In due ore d'auto da Kiev si raggiunge la cittadina di Vasilikiv. Qui sorge un vecchio, grande internat. La fatiscenza in cui versa l'edificio ha un'evidenza desolante: non c'è una finestra che abbia un vetro intatto, mancano i tavoli in mensa, e gli armadi nelle camere; i bagni assomigliano più a latrine; la palestra non conosce manutenzione da quarantaré anni. Le sedie esistono perché i ragazzi s'ingegnano a costruirne. Uno dei pochi elettrodomestici presenti è una vecchia tv, ma è sempre sottochiave perché altrimenti viene rubata e venduta.
In queste condizioni vivono e studiano 230 orfani dai 14 ai 18 anni che dovrebbero uscire con un diploma professionale. Ma come si fa a preparare degli autisti se ci manca l'auto per la scuola-guida e, quando c'è, non possiamo farci il pieno? E come formare buone sarte se le macchine per cucire sono sempre da riparare? - ammette, sconsolata, la giovane direttrice -. Chi esce di qui non può che essere pieno di rabbia contro questo Stato e privo di speranze. Di fronte all'istituto sorge una caserma dell'aeronautica militare: in questa insegnano a volare, qui imparano solo a scappare.
L'internato di Bucha un modello da imitare
Dall'internato di Bucha, paesino contadino della provincia di Irpin, invece non scappa nessuno. Pur ospitando più di 400 minori tra i 3 e i 18 anni l'istituto riesce a dare un senso alla vita dei piccoli ospiti. Abbiamo anzitutto cercato di superare l'abituale isolamento in cui versano questi istituti, aprendo le porte della scuola anche ai bambini del paese che hanno famiglia, spiega Igor Maltsev, vicedirettore dell'orfanotrofio.

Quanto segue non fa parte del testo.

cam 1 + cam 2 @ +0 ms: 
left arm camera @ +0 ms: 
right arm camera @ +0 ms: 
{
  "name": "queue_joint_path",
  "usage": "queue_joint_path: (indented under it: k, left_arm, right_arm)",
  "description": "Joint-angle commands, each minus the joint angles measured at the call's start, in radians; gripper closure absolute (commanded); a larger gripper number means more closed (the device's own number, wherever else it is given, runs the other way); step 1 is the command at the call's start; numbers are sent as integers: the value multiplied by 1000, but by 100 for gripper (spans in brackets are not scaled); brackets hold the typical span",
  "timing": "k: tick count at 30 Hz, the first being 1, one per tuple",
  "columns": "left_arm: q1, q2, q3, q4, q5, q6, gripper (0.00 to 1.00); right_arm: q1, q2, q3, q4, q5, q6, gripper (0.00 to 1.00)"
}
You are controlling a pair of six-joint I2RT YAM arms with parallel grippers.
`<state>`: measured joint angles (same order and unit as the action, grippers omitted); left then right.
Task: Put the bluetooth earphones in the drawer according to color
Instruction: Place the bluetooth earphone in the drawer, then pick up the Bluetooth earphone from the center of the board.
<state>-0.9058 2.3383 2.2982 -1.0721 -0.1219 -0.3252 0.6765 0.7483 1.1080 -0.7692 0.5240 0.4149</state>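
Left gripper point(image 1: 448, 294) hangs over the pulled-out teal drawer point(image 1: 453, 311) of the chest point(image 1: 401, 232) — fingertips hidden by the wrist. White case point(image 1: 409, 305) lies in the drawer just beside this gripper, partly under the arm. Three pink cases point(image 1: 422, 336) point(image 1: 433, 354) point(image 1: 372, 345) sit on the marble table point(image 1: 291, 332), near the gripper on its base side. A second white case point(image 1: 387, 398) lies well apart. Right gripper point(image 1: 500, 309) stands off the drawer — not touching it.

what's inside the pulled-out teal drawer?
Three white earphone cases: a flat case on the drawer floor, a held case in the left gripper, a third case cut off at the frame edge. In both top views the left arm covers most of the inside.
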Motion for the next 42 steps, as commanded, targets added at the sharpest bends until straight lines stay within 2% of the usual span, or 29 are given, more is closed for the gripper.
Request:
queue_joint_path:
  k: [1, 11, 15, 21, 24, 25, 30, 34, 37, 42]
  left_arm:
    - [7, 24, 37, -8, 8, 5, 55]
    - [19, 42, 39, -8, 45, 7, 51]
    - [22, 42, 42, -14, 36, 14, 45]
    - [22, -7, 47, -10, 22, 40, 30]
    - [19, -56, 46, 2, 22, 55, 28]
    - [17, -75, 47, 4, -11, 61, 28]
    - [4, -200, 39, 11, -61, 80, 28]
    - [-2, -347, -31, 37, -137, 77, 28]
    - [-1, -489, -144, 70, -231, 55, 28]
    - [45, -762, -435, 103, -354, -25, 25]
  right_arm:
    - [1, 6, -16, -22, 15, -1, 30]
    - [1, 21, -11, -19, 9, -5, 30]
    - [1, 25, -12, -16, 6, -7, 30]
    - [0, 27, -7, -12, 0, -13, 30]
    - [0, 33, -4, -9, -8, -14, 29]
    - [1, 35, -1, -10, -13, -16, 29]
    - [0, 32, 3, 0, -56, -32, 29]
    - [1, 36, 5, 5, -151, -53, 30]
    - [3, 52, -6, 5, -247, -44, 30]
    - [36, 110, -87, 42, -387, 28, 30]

Ex maggiore dell'esercito sovietico, dopo una lunga esperienza a bordo dei sottomarini atomici, un bel giorno ha scritto una lettera a Gorbaciov chiedendogli di poter troncare con la carriera militare: Preferivo insegnare ai bambini che continuare a dirigere soldati. Da dodici anni ha trasferito la sua capacità operativa nella gestione di questo istituto che è diventato un modello da imitare. La parola d'ordine è: occupare la mente dei ragazzi e incentivarli in ogni modo.
A Bucha il tempo per oziare non c'è: oltre alle materie scolastiche, l'istituto offre corsi di danza, scacchi, laboratori di falegnameria e d'informatica. Il parco che circonda l'edificio ospita, addirittura, un allevamento di ottanta pecore, che fornisce il fabbisogno di latte agli ospiti. Ogni classe ha un rappresentante che fa parte del parlamentino dei bambini. L'anno scorso abbiamo congedato venti giovani, quattordici dei quali si sono iscritti all'università . Ma sa qual è stata la soddisfazione maggiore? L'iscrizione di tre nostri allievi alla scuola per assistenti sociali. Vogliono prendersi cura degli orfani come qualcuno ha fatto per loro in tutti questi anni.
Ma quella di Bucha, purtroppo, resta un'eccezione: il 30 per cento dei minori che escono dagli orfanotrofi non trovano casa né famiglia e non pochi di loro si suicidano o muoiono ammazzati. D'altra parte, la cultura dell'adozione da queste parti non è ancora nata, e una coppia ucraina che adotta un bimbo quasi se ne vergogna. Cambia città , si nasconde in casa, ammette Andrei Voitenko, presidente di Cuore aperto.
Ma un Paese che abbandona i suoi figli non ha futuro.